Ken-ichi et al analysed 40 patients with ATC, treated between 1985 and 2009. They found that confined disease with low volume was associated to improved prognosis; however, they also corroborated improved results with combined treatment [38].

The expectancy of improved results has induced the use of therapies directed towards molecular targets. Sorafenib, an antineoplastic medication approved by the U.S. Food and Drug Administration (FDA) for advanced thyroid cancer, inhibits receptor tyrosine kinases, acting on receptors of angiogenic factors [39]. In a phase II study with 41 patients of metastatic papillary thyroid cancer, only six patients presented partial responses, and 23 patients presented stable responses, reporting median progression survival of approximately 15 months, making this a reasonable therapy that is well tolerated against the biological activity of metastatic papillary thyroid cancer [40]. As opposed to Savvides et al, also a phase II study of Sorafenib in ATC, with 20 patients evaluated, obtained partial responses in two patients (10%), and stable disease in five (20%), with a duration of the response of ten months in the two patients and 27 months in the patients who presented stable disease, with a median of four months (limits: 3–11 months), with a dosage of 400 mg twice a day [41].


Our study has many limitations. It consists of a small group, subject to distinct treatments, which necessarily limits the capacity of our conclusions; however, it is possible to make some generalisations.
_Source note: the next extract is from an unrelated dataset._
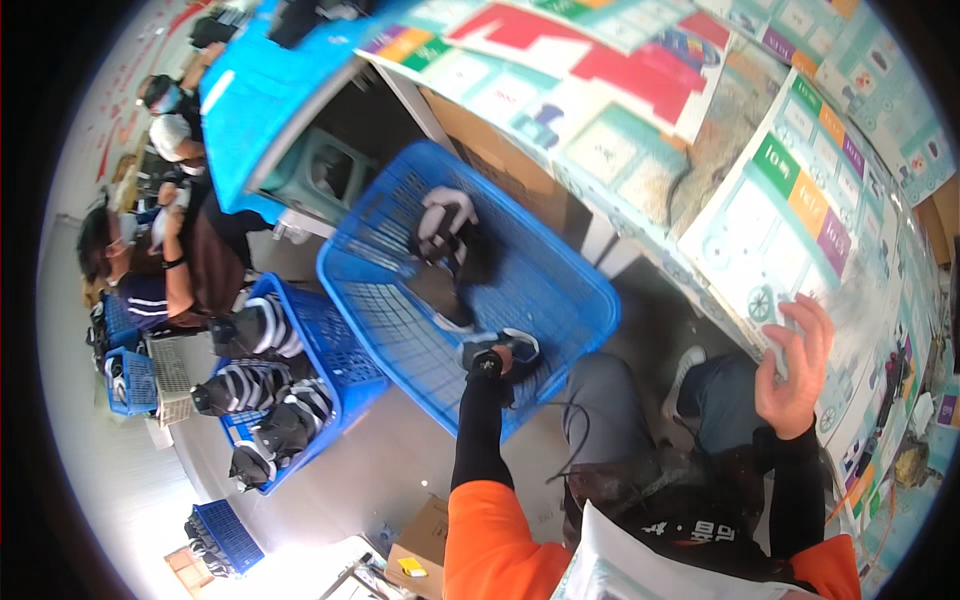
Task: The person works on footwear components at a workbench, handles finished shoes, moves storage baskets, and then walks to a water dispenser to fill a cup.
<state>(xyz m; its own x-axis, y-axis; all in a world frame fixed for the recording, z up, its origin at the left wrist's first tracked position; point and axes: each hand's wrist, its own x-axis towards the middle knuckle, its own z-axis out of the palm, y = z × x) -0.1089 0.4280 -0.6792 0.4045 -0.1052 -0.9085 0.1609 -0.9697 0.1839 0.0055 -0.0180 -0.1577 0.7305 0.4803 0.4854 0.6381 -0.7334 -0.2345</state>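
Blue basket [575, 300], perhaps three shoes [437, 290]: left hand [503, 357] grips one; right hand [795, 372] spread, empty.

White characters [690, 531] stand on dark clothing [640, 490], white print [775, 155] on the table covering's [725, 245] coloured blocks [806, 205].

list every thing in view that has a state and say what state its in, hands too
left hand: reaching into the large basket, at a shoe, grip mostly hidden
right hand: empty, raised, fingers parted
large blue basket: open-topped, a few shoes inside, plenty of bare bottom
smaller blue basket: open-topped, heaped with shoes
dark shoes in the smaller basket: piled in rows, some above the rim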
We managed to identify that complete surgical resection is one of the most important factors in the improvement of survival in contrast to incomplete resections. But we want to point out that complete resection reflects extension and behaviour of the tumour more than a technical capacity. Implementing multimodal therapy was associated with a favourable differentiation in terms of median of survival.

Finally, more efficient systemic treatments are needed, since very extensive resections do little to improve survival with regards to disease with a great capacity of locoregional and metastatic invasion.

Conflicts of interest

We, the author and co-authors, declare that we have no personal, financial, or industrial conflicts of interest.